A gentle RIB-bing

Written by Richard Mellor (Award-winning journalist who has written for The Times, The Guardian, National Geographic Traveller and other national newspapers, trade titles and magazines.)

After we’ve donned unobtrusive lifejackets and sat down, our RIB slowly crosses the tidal shallows. St Catherine’s vast breakwater looms to the left, and hulking Mont Orgeuil Tower is visible far to the right. 

Emma, one of the two capable staff members confirms that we’re comfortable, gives a quick safety briefing, politely suggests I stow my cap — “unless it’s on really tight, it’ll blow off” — and clarifies the journey time: a mere 15 minutes to the Écréhous archipelago. She then retreats to the stern behind me, standing by today’s skipper, Josh. Still we inch our way forward. 

“Just wait,” promises a fellow passenger who has travelled with Jersey Seafaris before, perhaps sensing my nervous impatience — “it’ll get really fun really soon!”

And boy is she correct: without warning we smoothly accelerate, so fast and so sudden that my shocked stomach briefly considers lurching. Now we’re zipping across the water, skipping rhythmically over waves, then slapping down onto the drink, and repeat, and repeat, and it’s wonderfully fun. “Whoooo,” yells that same passenger’s partner, his arms astride, his head back in glee. I adopt the same posture, feeling the wind rushing past my arms and surrendering to the exhilaration of outdoor motion at close to 35 knots (about 40mph).

Having no problem with sea-sickness, I’ve opted for one of the six saddle-like ‘jockey’ seats at the front — these are, we’re informed, a little bouncier than two bench rows behind, but. 

Soon, music starts playing — an upbeat motley playlist that segues from Paint it Black to Men at Work’s Down Under — and we sing along happily. “He just smiled and gave me a Vegemite sandwichhhh,” I warble in a way that’s totally out of reserved character.

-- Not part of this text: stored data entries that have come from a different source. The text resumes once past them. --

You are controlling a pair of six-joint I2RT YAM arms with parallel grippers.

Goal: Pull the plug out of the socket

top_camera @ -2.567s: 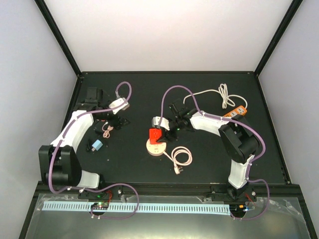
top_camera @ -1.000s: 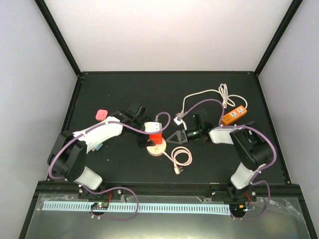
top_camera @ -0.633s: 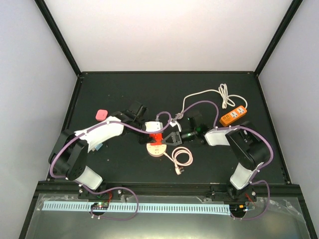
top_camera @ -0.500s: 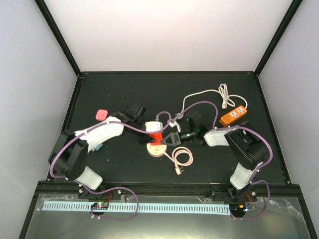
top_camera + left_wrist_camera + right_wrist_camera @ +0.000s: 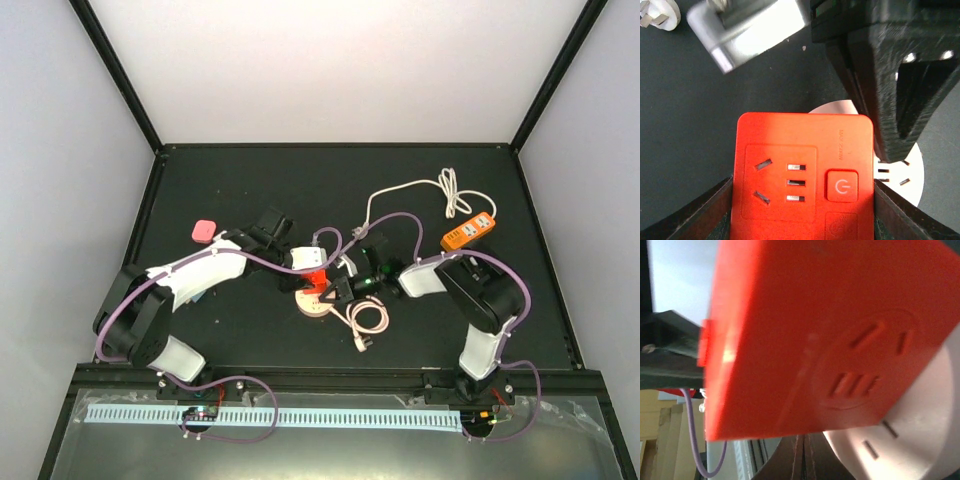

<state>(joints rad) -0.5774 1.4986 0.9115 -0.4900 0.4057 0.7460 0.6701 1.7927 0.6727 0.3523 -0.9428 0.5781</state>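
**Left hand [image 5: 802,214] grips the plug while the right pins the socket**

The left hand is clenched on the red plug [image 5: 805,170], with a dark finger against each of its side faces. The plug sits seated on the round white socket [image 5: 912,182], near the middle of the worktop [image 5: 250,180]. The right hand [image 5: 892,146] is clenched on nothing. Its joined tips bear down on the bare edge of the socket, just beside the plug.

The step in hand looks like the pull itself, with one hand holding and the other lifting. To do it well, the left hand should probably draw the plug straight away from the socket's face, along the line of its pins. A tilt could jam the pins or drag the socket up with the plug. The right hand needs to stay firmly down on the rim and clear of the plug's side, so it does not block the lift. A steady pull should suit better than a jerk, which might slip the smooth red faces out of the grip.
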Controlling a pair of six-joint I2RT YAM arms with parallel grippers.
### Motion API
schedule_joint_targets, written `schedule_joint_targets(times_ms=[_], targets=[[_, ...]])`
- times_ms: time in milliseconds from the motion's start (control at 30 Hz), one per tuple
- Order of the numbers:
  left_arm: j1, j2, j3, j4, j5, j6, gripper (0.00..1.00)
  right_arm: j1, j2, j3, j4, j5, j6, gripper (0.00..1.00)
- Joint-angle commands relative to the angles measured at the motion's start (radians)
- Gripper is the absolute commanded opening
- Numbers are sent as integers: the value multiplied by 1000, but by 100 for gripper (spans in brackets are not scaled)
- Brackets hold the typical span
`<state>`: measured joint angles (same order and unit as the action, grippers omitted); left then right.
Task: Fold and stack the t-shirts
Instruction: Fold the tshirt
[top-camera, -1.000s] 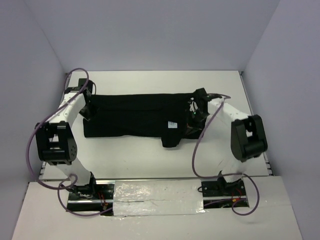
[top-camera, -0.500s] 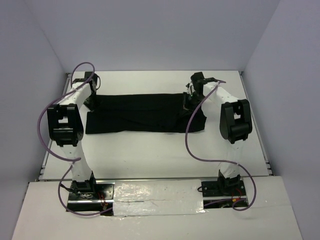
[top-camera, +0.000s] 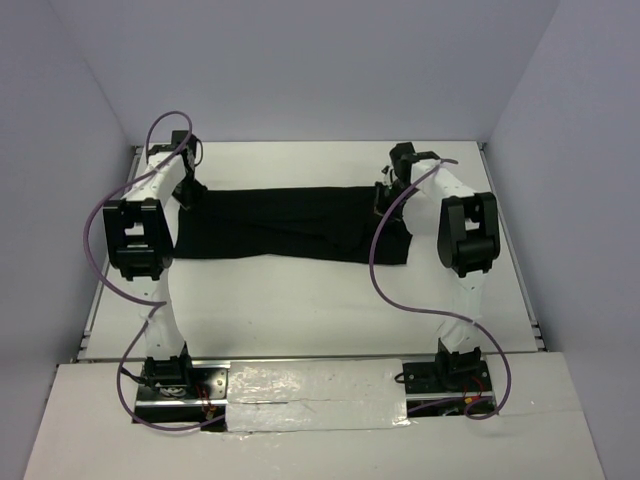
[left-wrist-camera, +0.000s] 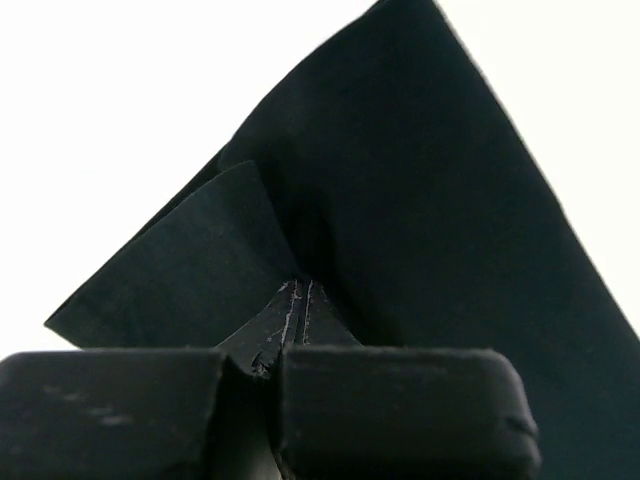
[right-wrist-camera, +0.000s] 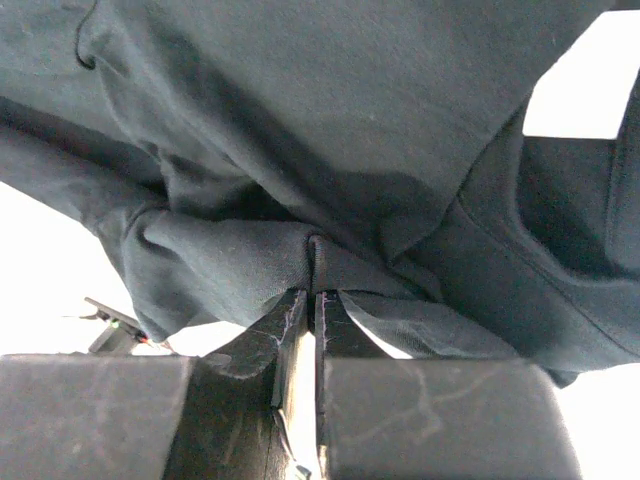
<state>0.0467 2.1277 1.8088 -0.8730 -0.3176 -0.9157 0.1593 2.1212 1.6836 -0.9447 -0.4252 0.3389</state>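
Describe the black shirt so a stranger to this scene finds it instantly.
Start at the white table. Across its far half lies the t-shirt, a long flat band, its ends pinched by the left gripper and right gripper. It's the only black cloth there.
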Motion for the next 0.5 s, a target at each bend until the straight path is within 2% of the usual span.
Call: schedule_joint_targets(times_ms=[0,467], targets=[[8,18,11,-53,-44,-11,0,-4,19,60,-9,-4,-5,8],[22,48,-20,-152,-120,-94,0,-12,146,290,-88,-12,-1,12]])
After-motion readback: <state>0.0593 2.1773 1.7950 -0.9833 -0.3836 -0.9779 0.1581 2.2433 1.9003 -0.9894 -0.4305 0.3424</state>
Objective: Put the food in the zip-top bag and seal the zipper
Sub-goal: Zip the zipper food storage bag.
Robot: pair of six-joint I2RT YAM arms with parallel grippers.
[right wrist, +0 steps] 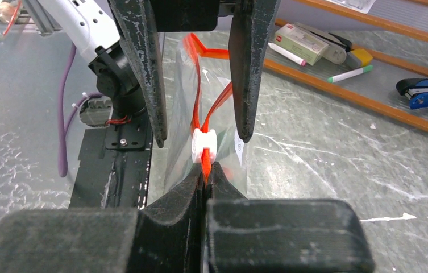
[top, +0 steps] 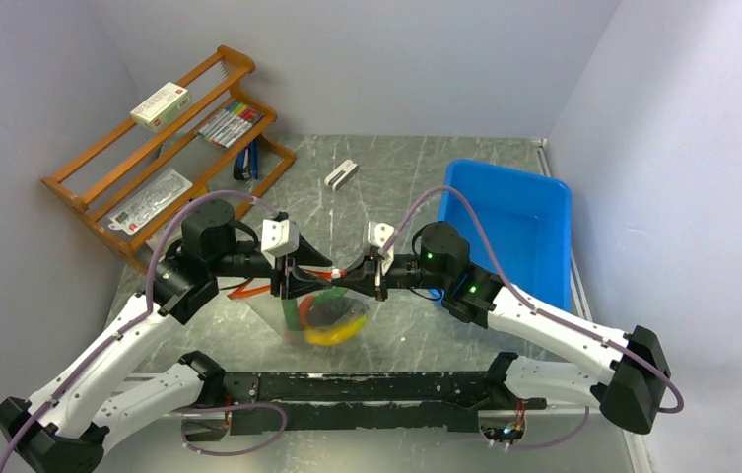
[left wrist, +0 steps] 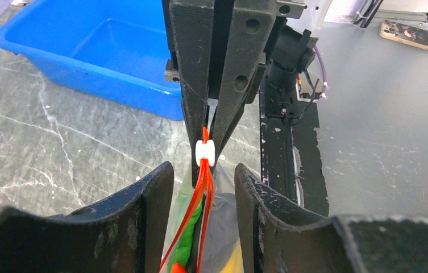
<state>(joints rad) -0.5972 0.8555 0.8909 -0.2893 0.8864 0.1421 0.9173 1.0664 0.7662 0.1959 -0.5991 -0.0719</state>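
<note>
The clear zip-top bag (top: 325, 317) hangs between my two grippers above the table. The food shows through it: a yellow piece (top: 332, 336), a green pod (left wrist: 189, 230), a dark piece and a bit of red-orange. The red-orange zipper (left wrist: 202, 185) runs along the top, its two strips still parted, with a white slider (right wrist: 203, 147) on it. My right gripper (right wrist: 206, 169) is shut on the zipper's end just behind the slider. My left gripper (left wrist: 204, 173) straddles the zipper with its jaws apart, neither finger touching the strips.
A blue bin (top: 509, 222) stands at the right, just behind the right arm. At the back left is a wooden rack (top: 165, 148) with markers, a box and a stapler. A small white object (top: 341, 174) lies on the far table.
</note>
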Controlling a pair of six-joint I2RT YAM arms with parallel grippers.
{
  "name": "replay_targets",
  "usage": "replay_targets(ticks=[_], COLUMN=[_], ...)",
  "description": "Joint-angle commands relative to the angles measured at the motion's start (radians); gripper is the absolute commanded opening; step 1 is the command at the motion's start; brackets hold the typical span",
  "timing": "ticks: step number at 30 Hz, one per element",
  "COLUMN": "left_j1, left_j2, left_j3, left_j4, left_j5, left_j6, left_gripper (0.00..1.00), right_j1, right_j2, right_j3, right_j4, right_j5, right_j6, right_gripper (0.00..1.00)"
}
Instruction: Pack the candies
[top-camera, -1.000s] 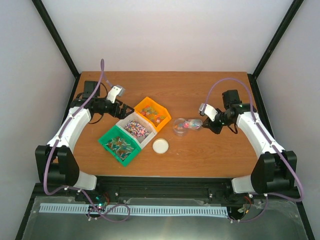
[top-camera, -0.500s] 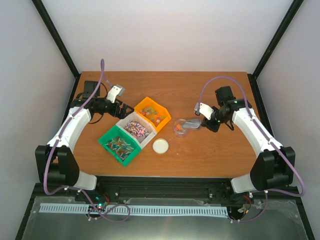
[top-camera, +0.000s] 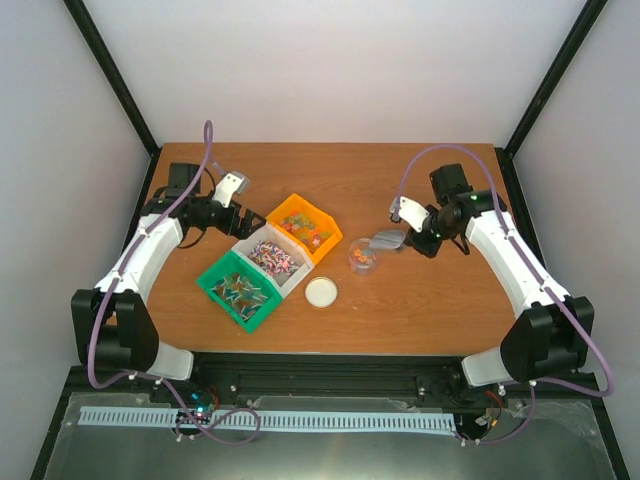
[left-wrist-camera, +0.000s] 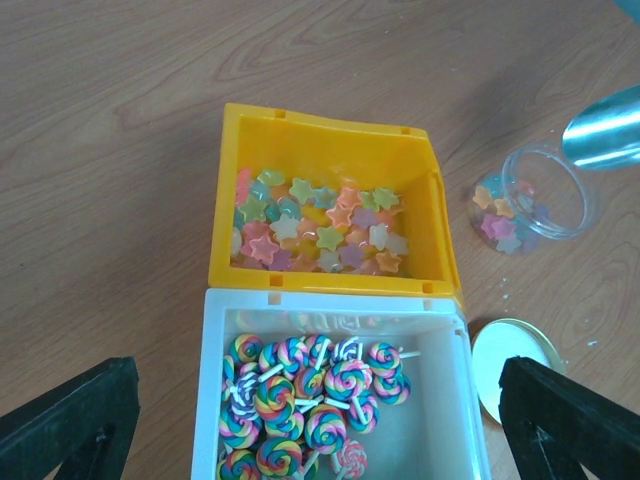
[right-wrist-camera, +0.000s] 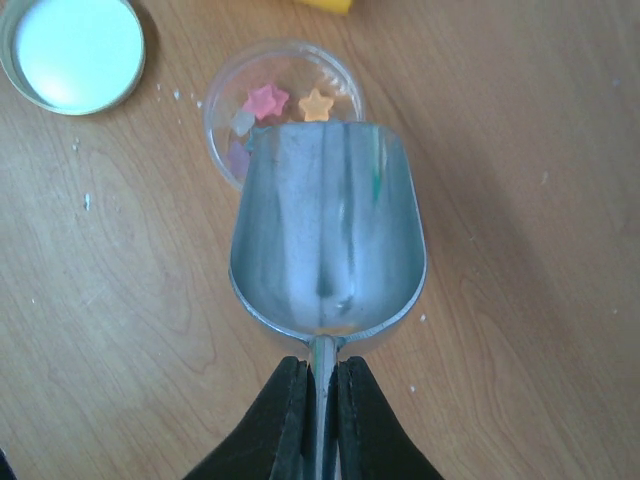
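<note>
We find the right gripper clenched on the smooth metal scoop, its bowl over the clear round jar. Star candies lie in the yellow bin and the jar. The left gripper is released above the white bin.

Brushed-metal scoop; clr plastic jar; glossy plastic yellow bin; matt woodgrain table.

No words, numbers or signs can be read here, not on the bins, the jar, the lid or the scoop.
</note>
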Motion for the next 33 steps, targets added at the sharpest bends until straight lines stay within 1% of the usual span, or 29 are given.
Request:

By now, all signs of land have disappeared. I spy occasional guillemots paddling along and think how lonely they appear. The horizon is the same left and right: a rectangle of dark blue against another rectangle of paler blue, like some marine Mark Rothko painting. We’re going into the wind now, and I wish I’d bought sunglasses to stop my eyes from streaming. 

The Écréhous, with their reefs and seals and spits and absurd, comic-book houses appear quite quickly, and it’s not long before we’re on land, roaming the ‘village’, shaking our heads at it all and chortling that, after unexpectedly finding 5G, our phones have changed time because they think we’re in France. 


2 Days Later..

It’s a lengthier trip when, I make for the Minquiers — or “Minkies”, as everyone here calls them.

Perhaps it’s because the ocean is so calm today; rather than skipping, we simply glide along. Or perhaps it’s because — despite more catchy music — being at sea is irresistibly hypnotic. I scan for dolphins, trying to keep my eyes gently alert, and spot silhouettes of distant ferries and beacons demarcating Jersey’s enormous tidal range. And I look excitedly ahead. 

Finally, forms start to crystallise, land ahoy, and soon I’m spying Caribbean-like sandbars, bird-colonised skerries and, yes, the dinky toilet cubicle that constitutes the British Isles’ southernmost building. Visiting these vanishing lands feels brilliantly silly, like enacting one of those Choose Your Own Adventure books of childhood. And my phone’s map app simply shrugs, denying that I can possibly be on dry land.

The 40-minute return journey proves equally smooth. Jersey’s southeastern coast gradually takes shape as a descending easyJet plane passes overhead. Eventually St Catherine’s breakwater reappears and then, just before slowing down, we perform what I now realise is a Jersey Seafaris rite of passage: a rapid series of figure-of-eight twists, the RIB almost vertical, the sea close enough to touch. Most passengers scream delightedly; none of us want the adventure to end.